LISTED RECORDS:

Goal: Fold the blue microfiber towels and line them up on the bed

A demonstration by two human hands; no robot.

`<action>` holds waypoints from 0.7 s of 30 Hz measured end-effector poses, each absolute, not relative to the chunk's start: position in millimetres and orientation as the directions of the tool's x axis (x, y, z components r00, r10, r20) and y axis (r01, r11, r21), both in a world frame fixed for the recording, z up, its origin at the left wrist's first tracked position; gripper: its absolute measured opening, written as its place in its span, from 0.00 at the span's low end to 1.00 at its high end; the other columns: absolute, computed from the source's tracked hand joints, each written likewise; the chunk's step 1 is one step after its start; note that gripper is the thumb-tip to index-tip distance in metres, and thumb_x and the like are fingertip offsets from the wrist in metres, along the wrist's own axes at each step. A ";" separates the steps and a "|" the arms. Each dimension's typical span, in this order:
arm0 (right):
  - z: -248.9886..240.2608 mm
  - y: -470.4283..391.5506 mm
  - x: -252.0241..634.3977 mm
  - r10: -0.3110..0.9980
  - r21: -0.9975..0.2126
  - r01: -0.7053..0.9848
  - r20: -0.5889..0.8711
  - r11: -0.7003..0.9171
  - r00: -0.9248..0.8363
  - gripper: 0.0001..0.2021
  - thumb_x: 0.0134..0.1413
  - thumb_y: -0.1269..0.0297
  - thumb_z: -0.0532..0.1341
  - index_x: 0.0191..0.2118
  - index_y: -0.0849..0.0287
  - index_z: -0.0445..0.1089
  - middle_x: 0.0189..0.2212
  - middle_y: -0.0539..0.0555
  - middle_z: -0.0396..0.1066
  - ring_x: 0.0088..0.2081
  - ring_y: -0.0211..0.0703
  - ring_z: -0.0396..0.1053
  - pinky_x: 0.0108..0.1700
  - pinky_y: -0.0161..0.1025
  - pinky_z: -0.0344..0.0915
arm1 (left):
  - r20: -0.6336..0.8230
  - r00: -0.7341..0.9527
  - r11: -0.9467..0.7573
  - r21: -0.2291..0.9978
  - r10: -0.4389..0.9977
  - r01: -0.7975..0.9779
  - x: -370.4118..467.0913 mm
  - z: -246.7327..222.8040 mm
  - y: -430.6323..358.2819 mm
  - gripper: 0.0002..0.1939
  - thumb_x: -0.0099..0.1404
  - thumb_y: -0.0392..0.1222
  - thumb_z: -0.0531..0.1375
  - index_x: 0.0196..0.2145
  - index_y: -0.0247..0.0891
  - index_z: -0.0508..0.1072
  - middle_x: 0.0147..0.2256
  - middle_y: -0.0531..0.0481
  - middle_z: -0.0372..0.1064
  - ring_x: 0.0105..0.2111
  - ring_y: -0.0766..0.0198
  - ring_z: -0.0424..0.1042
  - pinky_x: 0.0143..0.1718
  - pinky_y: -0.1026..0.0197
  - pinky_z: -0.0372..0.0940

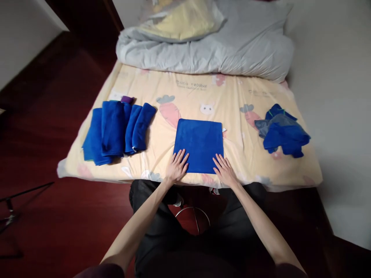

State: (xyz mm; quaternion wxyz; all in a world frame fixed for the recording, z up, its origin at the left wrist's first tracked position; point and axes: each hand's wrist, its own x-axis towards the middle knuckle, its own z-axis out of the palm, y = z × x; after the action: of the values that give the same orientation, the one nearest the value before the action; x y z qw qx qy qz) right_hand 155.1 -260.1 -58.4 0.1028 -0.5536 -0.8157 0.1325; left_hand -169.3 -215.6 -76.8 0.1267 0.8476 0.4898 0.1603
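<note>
A flat blue cloth [199, 143], close to square, lies smoothed out near the front edge of the bed, with a small white tag at its right side. My left hand [176, 166] rests flat on its lower left corner, fingers spread. On the lower right corner lies my right hand [224, 170], also flat with the fingers apart. Neither hand grips the cloth. To the left sit several rolled or folded blue cloths [113, 129] side by side, a bit of purple cloth [127, 99] behind them. A crumpled heap of blue and grey-blue cloths [284, 133] lies to the right.
The bed's sheet [191, 96] is pale yellow with carrot and rabbit prints. A grey quilt [203, 54] is bunched across the back, a yellow item in clear plastic [185, 21] on top. A wall [342, 116] stands at the right. A thin black stand [26, 191] is on the floor at left.
</note>
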 end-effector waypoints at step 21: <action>-73.6 -377.5 159.2 0.800 -0.730 0.679 0.358 -0.082 0.481 0.14 0.64 0.61 0.55 0.47 0.60 0.75 0.45 0.65 0.80 0.49 0.55 0.75 0.56 0.56 0.72 | 0.130 -0.016 -0.068 0.616 0.991 0.785 -276.7 -64.0 -365.5 0.15 0.70 0.41 0.53 0.44 0.40 0.79 0.56 0.42 0.76 0.55 0.50 0.74 0.62 0.45 0.66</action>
State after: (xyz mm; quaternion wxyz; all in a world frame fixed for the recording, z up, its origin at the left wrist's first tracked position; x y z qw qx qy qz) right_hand 159.2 -377.5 -73.6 0.4517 -0.7326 -0.5048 0.0671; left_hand -276.7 -365.5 -64.0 0.1864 0.6761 0.6568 0.2770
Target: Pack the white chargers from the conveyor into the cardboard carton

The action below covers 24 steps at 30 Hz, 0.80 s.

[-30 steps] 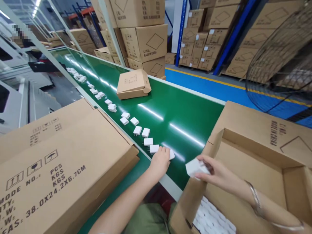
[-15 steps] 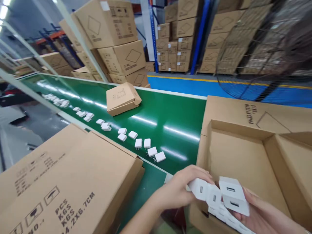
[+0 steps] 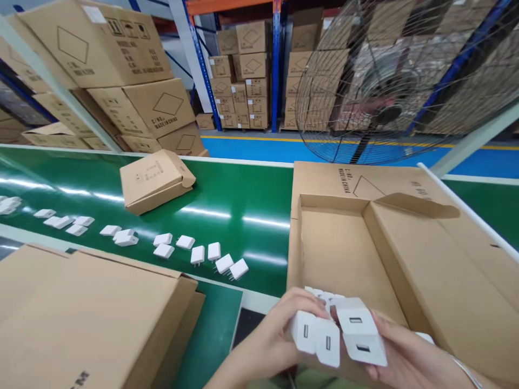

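Two white USB chargers side by side are gripped in my left hand, their port ends facing me. My right hand holds another pair of white USB chargers, one above the other, with both ports showing. The two pairs are close together over the near end of an open cardboard box. Just behind my fingers, more white chargers show inside that box, partly hidden by my hands. My fingertips are mostly hidden behind the chargers.
Several loose white chargers lie along the green conveyor belt. A small closed carton rests farther back on it. Large cartons stand at the near left. A big wire fan stands beyond the belt, before stacked boxes.
My view has turned to the right. Both hands still hold their chargers, and the row of chargers in the box now shows behind my fingers.
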### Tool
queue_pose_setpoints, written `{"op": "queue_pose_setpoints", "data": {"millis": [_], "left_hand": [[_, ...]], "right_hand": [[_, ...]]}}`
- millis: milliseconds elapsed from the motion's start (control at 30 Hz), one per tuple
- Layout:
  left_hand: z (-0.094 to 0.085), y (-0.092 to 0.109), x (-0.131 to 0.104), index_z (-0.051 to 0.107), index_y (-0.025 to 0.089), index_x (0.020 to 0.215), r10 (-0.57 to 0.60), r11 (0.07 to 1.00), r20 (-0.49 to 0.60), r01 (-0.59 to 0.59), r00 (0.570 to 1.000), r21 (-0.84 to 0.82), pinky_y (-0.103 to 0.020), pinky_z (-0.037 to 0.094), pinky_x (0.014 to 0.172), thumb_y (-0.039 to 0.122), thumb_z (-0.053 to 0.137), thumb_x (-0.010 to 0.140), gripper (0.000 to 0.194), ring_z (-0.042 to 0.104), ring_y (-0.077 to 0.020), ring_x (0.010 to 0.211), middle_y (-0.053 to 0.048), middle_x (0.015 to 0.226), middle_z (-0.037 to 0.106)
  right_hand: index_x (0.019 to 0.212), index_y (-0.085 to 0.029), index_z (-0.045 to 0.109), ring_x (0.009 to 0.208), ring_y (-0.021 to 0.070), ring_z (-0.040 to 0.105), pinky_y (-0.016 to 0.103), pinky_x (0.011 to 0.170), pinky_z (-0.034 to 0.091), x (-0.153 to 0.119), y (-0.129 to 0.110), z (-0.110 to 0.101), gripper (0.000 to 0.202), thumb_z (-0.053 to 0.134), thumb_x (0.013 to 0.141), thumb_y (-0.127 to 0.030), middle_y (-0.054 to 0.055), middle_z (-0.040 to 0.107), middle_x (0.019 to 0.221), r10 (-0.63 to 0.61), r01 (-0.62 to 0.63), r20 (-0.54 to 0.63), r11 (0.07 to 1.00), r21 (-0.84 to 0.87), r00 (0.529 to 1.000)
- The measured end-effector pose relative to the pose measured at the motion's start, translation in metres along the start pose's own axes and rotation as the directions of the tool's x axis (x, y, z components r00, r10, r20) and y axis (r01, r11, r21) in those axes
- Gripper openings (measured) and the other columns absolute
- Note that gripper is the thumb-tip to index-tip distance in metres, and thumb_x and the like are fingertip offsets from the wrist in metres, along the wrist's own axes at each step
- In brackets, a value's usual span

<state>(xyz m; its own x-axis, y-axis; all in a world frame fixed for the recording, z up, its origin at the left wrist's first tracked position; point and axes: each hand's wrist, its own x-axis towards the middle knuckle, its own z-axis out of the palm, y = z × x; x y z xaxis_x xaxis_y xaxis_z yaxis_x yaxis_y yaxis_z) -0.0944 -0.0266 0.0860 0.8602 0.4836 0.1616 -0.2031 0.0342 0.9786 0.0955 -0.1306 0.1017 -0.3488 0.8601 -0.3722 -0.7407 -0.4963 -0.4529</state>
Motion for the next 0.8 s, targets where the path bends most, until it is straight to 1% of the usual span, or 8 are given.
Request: {"op": "queue_pose_setpoints", "data": {"millis": [133,200,333,433,567,667,733,800], "left_hand": [[0.013,0.001,0.001,0.05,0.028,0.11,-0.111,0.992,0.007,0.11,0.994,0.063,-0.035,0.036,0.094,0.016,0.062,0.073,0.041,0.04,-0.0209,0.114,-0.005,0.11,0.045],[0.018,0.001,0.002,0.046,0.03,0.117,-0.199,0.971,-0.016,0.2,0.98,0.13,-0.033,0.039,0.091,0.015,0.059,0.075,0.046,0.044,-0.0199,0.109,-0.006,0.111,0.045],[0.027,0.009,0.019,0.025,0.036,0.132,-0.345,0.883,0.028,0.314,0.938,0.35,-0.035,0.033,0.098,0.016,0.055,0.077,0.066,0.04,-0.0212,0.117,-0.005,0.13,0.038],[0.036,0.015,0.052,0.019,0.027,0.135,-0.383,0.761,0.064,0.276,0.922,0.587,-0.036,0.042,0.087,0.029,0.061,0.075,0.074,0.049,-0.0249,0.108,-0.01,0.12,0.05],[0.06,0.007,0.112,0.044,0.012,0.112,-0.382,0.416,0.156,0.019,0.911,0.909,-0.036,0.047,0.066,0.028,0.062,0.073,0.046,0.06,-0.0273,0.081,-0.011,0.091,0.062],[0.082,-0.008,0.149,0.054,0.01,0.099,-0.555,0.187,0.187,-0.097,0.811,0.978,-0.037,0.047,0.069,0.014,0.057,0.072,0.027,0.06,-0.0289,0.088,-0.015,0.096,0.062],[0.092,-0.017,0.162,0.057,0.011,0.099,-0.703,0.166,0.189,-0.1,0.686,0.981,-0.04,0.047,0.072,0.017,0.058,0.071,0.029,0.058,-0.0306,0.091,-0.016,0.1,0.062],[0.097,-0.022,0.167,0.059,0.011,0.101,-0.779,0.218,0.226,-0.085,0.585,0.972,-0.043,0.047,0.071,0.029,0.06,0.07,0.035,0.058,-0.0322,0.09,-0.017,0.101,0.062]], "right_hand": [[0.108,-0.022,0.059,0.075,0.0103,0.06,0.021,0.064,0.048,-0.017,-0.021,-0.007,0.027,0.054,0.084,-0.033,0.005,0.063,0.098,0.063,-0.056,0.091,0.996,-0.072,0.994],[0.107,-0.023,0.059,0.078,0.0123,0.06,0.022,0.062,0.048,-0.027,-0.033,-0.013,0.031,0.058,0.08,-0.038,0.005,0.063,0.097,0.101,-0.092,0.064,0.987,-0.128,0.993],[0.106,-0.023,0.058,0.07,0.0137,0.058,0.022,0.056,0.046,-0.043,-0.061,-0.032,0.041,0.063,0.072,-0.046,0.003,0.063,0.084,0.067,-0.182,-0.255,0.868,-0.462,0.965],[0.105,-0.022,0.054,0.067,0.017,0.057,0.027,0.056,0.047,-0.048,-0.08,-0.058,0.046,0.063,0.069,-0.049,0.004,0.062,0.086,-0.149,-0.256,-0.401,0.564,-0.786,0.904],[0.098,-0.022,0.052,0.073,0.0235,0.058,0.033,0.063,0.045,-0.049,-0.085,-0.092,0.037,0.057,0.072,-0.048,0.005,0.063,0.081,-0.391,-0.351,-0.327,0.011,-0.936,0.86],[0.1,-0.021,0.054,0.083,0.0268,0.059,0.037,0.071,0.045,-0.049,-0.075,-0.104,0.034,0.052,0.075,-0.044,0.008,0.064,0.093,-0.371,-0.335,-0.272,-0.117,-0.935,0.888],[0.106,-0.02,0.054,0.093,0.0284,0.057,0.038,0.079,0.044,-0.048,-0.067,-0.109,0.039,0.052,0.075,-0.044,0.01,0.062,0.105,-0.29,-0.279,-0.245,-0.082,-0.957,0.925],[0.117,-0.019,0.049,0.102,0.0284,0.054,0.038,0.086,0.042,-0.048,-0.062,-0.112,0.048,0.052,0.076,-0.045,0.01,0.058,0.116,-0.2,-0.226,-0.22,-0.008,-0.974,0.955]]}}
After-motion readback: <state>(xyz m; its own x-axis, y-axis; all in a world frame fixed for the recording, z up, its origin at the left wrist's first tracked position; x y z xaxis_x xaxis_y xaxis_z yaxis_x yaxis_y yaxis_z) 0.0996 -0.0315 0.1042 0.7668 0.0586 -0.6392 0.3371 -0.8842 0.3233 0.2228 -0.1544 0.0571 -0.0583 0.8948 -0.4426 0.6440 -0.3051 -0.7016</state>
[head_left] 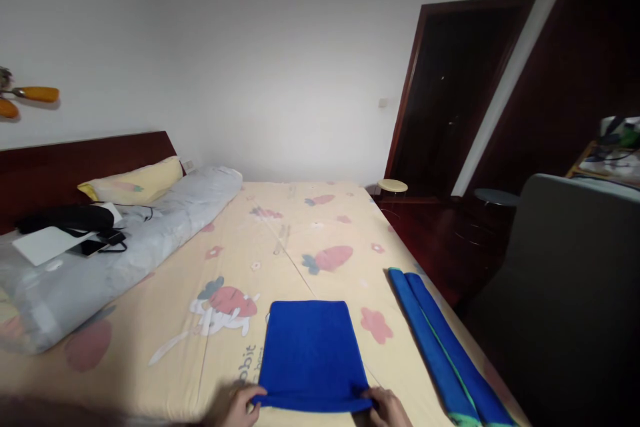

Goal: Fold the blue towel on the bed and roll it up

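Observation:
A blue cloth (pixel 313 347) lies flat on the bed, its near edge turned up in a narrow fold. At the left end of that fold, my left hand (pixel 245 405) pinches the cloth between thumb and fingers. My right hand (pixel 386 407) grips the opposite end of the same edge. To the right, two long blue rolls with green edging (pixel 440 347) lie side by side along the side of the bed.
The bed (pixel 280 227) has a cream sheet printed with carrots. A folded grey quilt (pixel 150 247), a yellow pillow (pixel 135 181) and a black bag (pixel 70 219) lie by the headboard. Stools (pixel 393 185) stand beyond the right side, near a dark chair back (pixel 560 280).

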### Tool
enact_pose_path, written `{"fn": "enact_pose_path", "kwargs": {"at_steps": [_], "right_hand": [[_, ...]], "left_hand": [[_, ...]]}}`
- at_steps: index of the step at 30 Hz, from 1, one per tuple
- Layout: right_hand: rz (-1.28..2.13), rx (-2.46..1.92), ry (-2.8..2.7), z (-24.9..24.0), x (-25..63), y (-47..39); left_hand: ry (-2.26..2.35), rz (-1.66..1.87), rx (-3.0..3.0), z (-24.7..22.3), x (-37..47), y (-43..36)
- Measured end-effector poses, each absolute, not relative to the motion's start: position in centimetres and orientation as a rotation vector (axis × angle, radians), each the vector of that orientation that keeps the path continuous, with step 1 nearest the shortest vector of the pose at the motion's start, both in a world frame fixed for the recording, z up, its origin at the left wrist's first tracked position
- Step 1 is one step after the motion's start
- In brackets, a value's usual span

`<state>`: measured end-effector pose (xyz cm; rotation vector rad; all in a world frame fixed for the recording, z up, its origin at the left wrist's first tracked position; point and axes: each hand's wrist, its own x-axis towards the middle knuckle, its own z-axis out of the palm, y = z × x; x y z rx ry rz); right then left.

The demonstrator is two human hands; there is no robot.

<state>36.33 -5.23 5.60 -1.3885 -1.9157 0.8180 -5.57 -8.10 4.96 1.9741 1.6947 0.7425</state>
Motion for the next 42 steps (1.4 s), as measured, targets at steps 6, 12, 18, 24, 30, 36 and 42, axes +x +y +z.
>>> {"fn": "enact_pose_path", "kwargs": {"at_steps": [6, 12, 18, 24, 30, 36, 42], "right_hand": [[0.784, -1.625, -1.947, 7.6, 34.7, -1.8], [0.226, -1.698, -1.983, 4.4, 34.8, -2.0], [-0.049, -1.211, -2.212, 2.1, 27.9, -3.9], [-0.132, -1.121, -2.332, 1.3, 26.8, -4.5], [-0.039, -1.285, -2.35, 1.6, 34.3, -5.2], [0.087, -1.308, -2.343, 1.3, 36.2, -5.0], [0.513, -1.433, -2.066, 4.2, 34.8, -3.0]], "left_hand": [[1.904, 0.761, 1.685, 4.7, -3.7, -4.3], [2.362, 0.569, 2.02, 2.0, -2.6, -5.0], [1.898, 0.675, 2.603, 0.8, 5.0, -6.0], [1.729, 0.527, 2.794, 1.4, 5.6, -6.3], [1.781, 0.408, 2.779, 4.7, -1.7, -8.3], [1.725, 0.445, 2.716, 3.8, -4.0, -8.1], [1.715, 0.755, 2.426, 2.7, -4.7, -5.7]]}}
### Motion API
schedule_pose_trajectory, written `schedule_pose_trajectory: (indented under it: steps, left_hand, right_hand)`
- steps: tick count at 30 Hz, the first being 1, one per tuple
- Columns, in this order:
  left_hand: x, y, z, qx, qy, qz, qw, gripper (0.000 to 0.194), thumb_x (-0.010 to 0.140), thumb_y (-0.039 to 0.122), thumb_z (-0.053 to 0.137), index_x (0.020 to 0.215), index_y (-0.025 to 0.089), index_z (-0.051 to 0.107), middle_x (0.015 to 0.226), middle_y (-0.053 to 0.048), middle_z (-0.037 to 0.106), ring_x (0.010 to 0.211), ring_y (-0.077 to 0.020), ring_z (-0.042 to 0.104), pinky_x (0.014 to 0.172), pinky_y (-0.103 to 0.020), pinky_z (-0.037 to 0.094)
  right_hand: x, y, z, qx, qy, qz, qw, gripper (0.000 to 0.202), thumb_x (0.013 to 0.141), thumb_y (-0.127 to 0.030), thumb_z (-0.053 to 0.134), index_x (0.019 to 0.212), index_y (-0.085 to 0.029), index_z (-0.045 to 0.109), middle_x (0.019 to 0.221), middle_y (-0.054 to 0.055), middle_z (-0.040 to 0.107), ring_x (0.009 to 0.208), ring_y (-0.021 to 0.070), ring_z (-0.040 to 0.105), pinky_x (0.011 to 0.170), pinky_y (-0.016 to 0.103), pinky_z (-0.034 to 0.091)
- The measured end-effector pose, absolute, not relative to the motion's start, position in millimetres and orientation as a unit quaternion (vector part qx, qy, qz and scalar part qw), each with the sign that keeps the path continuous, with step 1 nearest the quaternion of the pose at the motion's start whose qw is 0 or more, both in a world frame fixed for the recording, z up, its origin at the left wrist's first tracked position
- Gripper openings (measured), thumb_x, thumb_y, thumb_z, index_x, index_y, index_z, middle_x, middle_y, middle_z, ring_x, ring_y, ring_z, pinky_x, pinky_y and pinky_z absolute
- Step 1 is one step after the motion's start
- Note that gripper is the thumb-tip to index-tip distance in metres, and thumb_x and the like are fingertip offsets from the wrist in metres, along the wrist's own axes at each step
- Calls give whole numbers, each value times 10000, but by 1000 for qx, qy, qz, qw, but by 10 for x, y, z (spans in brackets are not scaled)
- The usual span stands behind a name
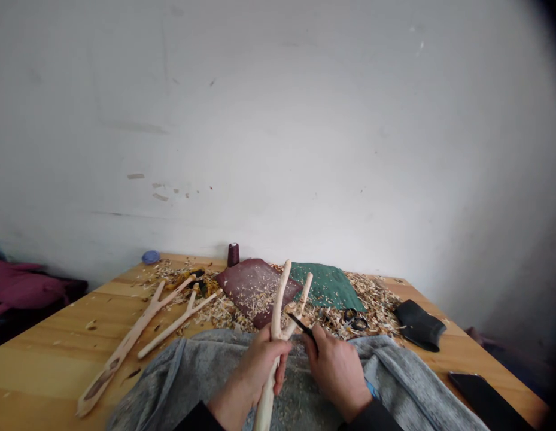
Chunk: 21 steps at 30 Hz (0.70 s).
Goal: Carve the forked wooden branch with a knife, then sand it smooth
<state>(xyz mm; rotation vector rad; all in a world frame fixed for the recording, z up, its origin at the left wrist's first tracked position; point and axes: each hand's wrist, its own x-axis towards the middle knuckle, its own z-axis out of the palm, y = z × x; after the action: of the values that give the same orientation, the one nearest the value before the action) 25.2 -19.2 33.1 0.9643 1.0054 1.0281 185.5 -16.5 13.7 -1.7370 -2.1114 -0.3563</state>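
Note:
My left hand (265, 360) is closed around a pale, peeled forked stick (280, 299) just below its fork, with the two prongs pointing up and away from me. In my right hand (335, 366) is a knife (300, 325), its dark blade angled up and left close to the crotch of the fork. Whether the blade touches the wood I cannot tell. Under both hands a grey cloth (206, 371) drapes over the table's near edge. The lower end of the stick runs out of view at the bottom.
Two more forked sticks, one long (129, 341) and one shorter (176, 323), lie left on the wooden table (44, 359). Wood shavings (376, 299) surround a maroon cloth (246, 284), a green cloth (327, 281) and scissors (356, 320). A thread spool (233, 255) stands behind; a phone (488, 401) lies right.

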Motion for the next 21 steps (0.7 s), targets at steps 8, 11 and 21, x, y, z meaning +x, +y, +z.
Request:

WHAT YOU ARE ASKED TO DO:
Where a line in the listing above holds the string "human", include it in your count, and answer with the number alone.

EXPECTED ANSWER:
2